Al Qaeda In Yemen Rebukes ISIS

November 22, 2014

Al Qaeda's affiliate in Yemen -- al Qaeda in the Arabian Peninsula -- strongly rebuked ISIS in a video released Friday, declaring ISIS leader Abu Bakr al-Baghdadi's declaration of an Islamic caliphate to be illegitimate.

The statement, delivered by one of AQAP's top clerics -- Harith bin Ghazi al-Nadhari -- is a significant setback to ISIS efforts to assume leadership of the global jihadist movement a week after groups in Egypt and Libya joined the ISIS fold.

ISIS and al Qaeda's top leadership in Pakistan had a bitter falling out earlier this year, and al Qaeda and ISIS fighters have been fighting each other in Syria, but AQAP had until now stayed above the fray, calling for both sides to reconcile and pool resources to strike the United States.

But when al-Baghdadi declared in an audiotape released last week his Islamic State had expanded to Yemen, as well as other Middle Eastern countries, it was too much for the AQAP leadership to stomach.

By claiming Yemen for his caliphate, al-Baghdadi had called into question the very right of AQAP to exist as a separate and autonomous jihadi group, leaving its leadership no choice but to push back.

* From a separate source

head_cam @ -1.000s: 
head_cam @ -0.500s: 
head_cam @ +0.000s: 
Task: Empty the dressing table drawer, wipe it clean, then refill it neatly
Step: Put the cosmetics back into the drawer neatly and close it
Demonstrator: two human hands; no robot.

"We did not want to talk about the current dispute and the sedition in Syria... however, our brothers in the Islamic State ... surprised us with several steps, including their announcement of the caliphate [and] they announced the expansion of the caliphate in a number of countries which they have have no governance, and considered them to be provinces that belonged to them," al-Nadhari stated, according to a translation by the SITE intelligence group.

"The announcement of the caliphate for all Muslims by our brothers in the Islamic State did not meet the required conditions," al-Nashari argued, because other jihadi groups were not consulted.

The cleric also criticized ISIS for "going too far in interpretations in terms of spilling inviolable blood under the excuse of expanding and spreading the power of the Islamic State."

And in a repudiation of al-Baghdadi's claim to supremacy among jihadis, he reaffirmed the group's pledge of allegiance to al Qaeda leader Ayman al-Zawahiri and Taliban leader Mullah Omar.

In forcing AQAP to publicly choose sides, al-Baghdadi appears to have badly miscalculated. AQAP leader Nasir al Wuhayshi, despite being named the number two of al Qaeda globally by al-Zawahiri last year, had been careful not to weigh in publicly on the dispute between al Qaeda and ISIS, restricting himself only to a poem he released in July praising his Egyptian boss.

In February, the general command of al Qaeda declared it had severed ties with ISIS because of its insubordination and its brutal tactics against fellow Muslims.

By then, Jabhat al Nusra, al Qaeda's affiliate in Syria, and ISIS were already fighting each other in parts of northern Syria. Although U.S airstrikes against both groups in recent weeks have led to ceasefires and some cooperation at the local level against moderate rebel groups, relations have remained tense.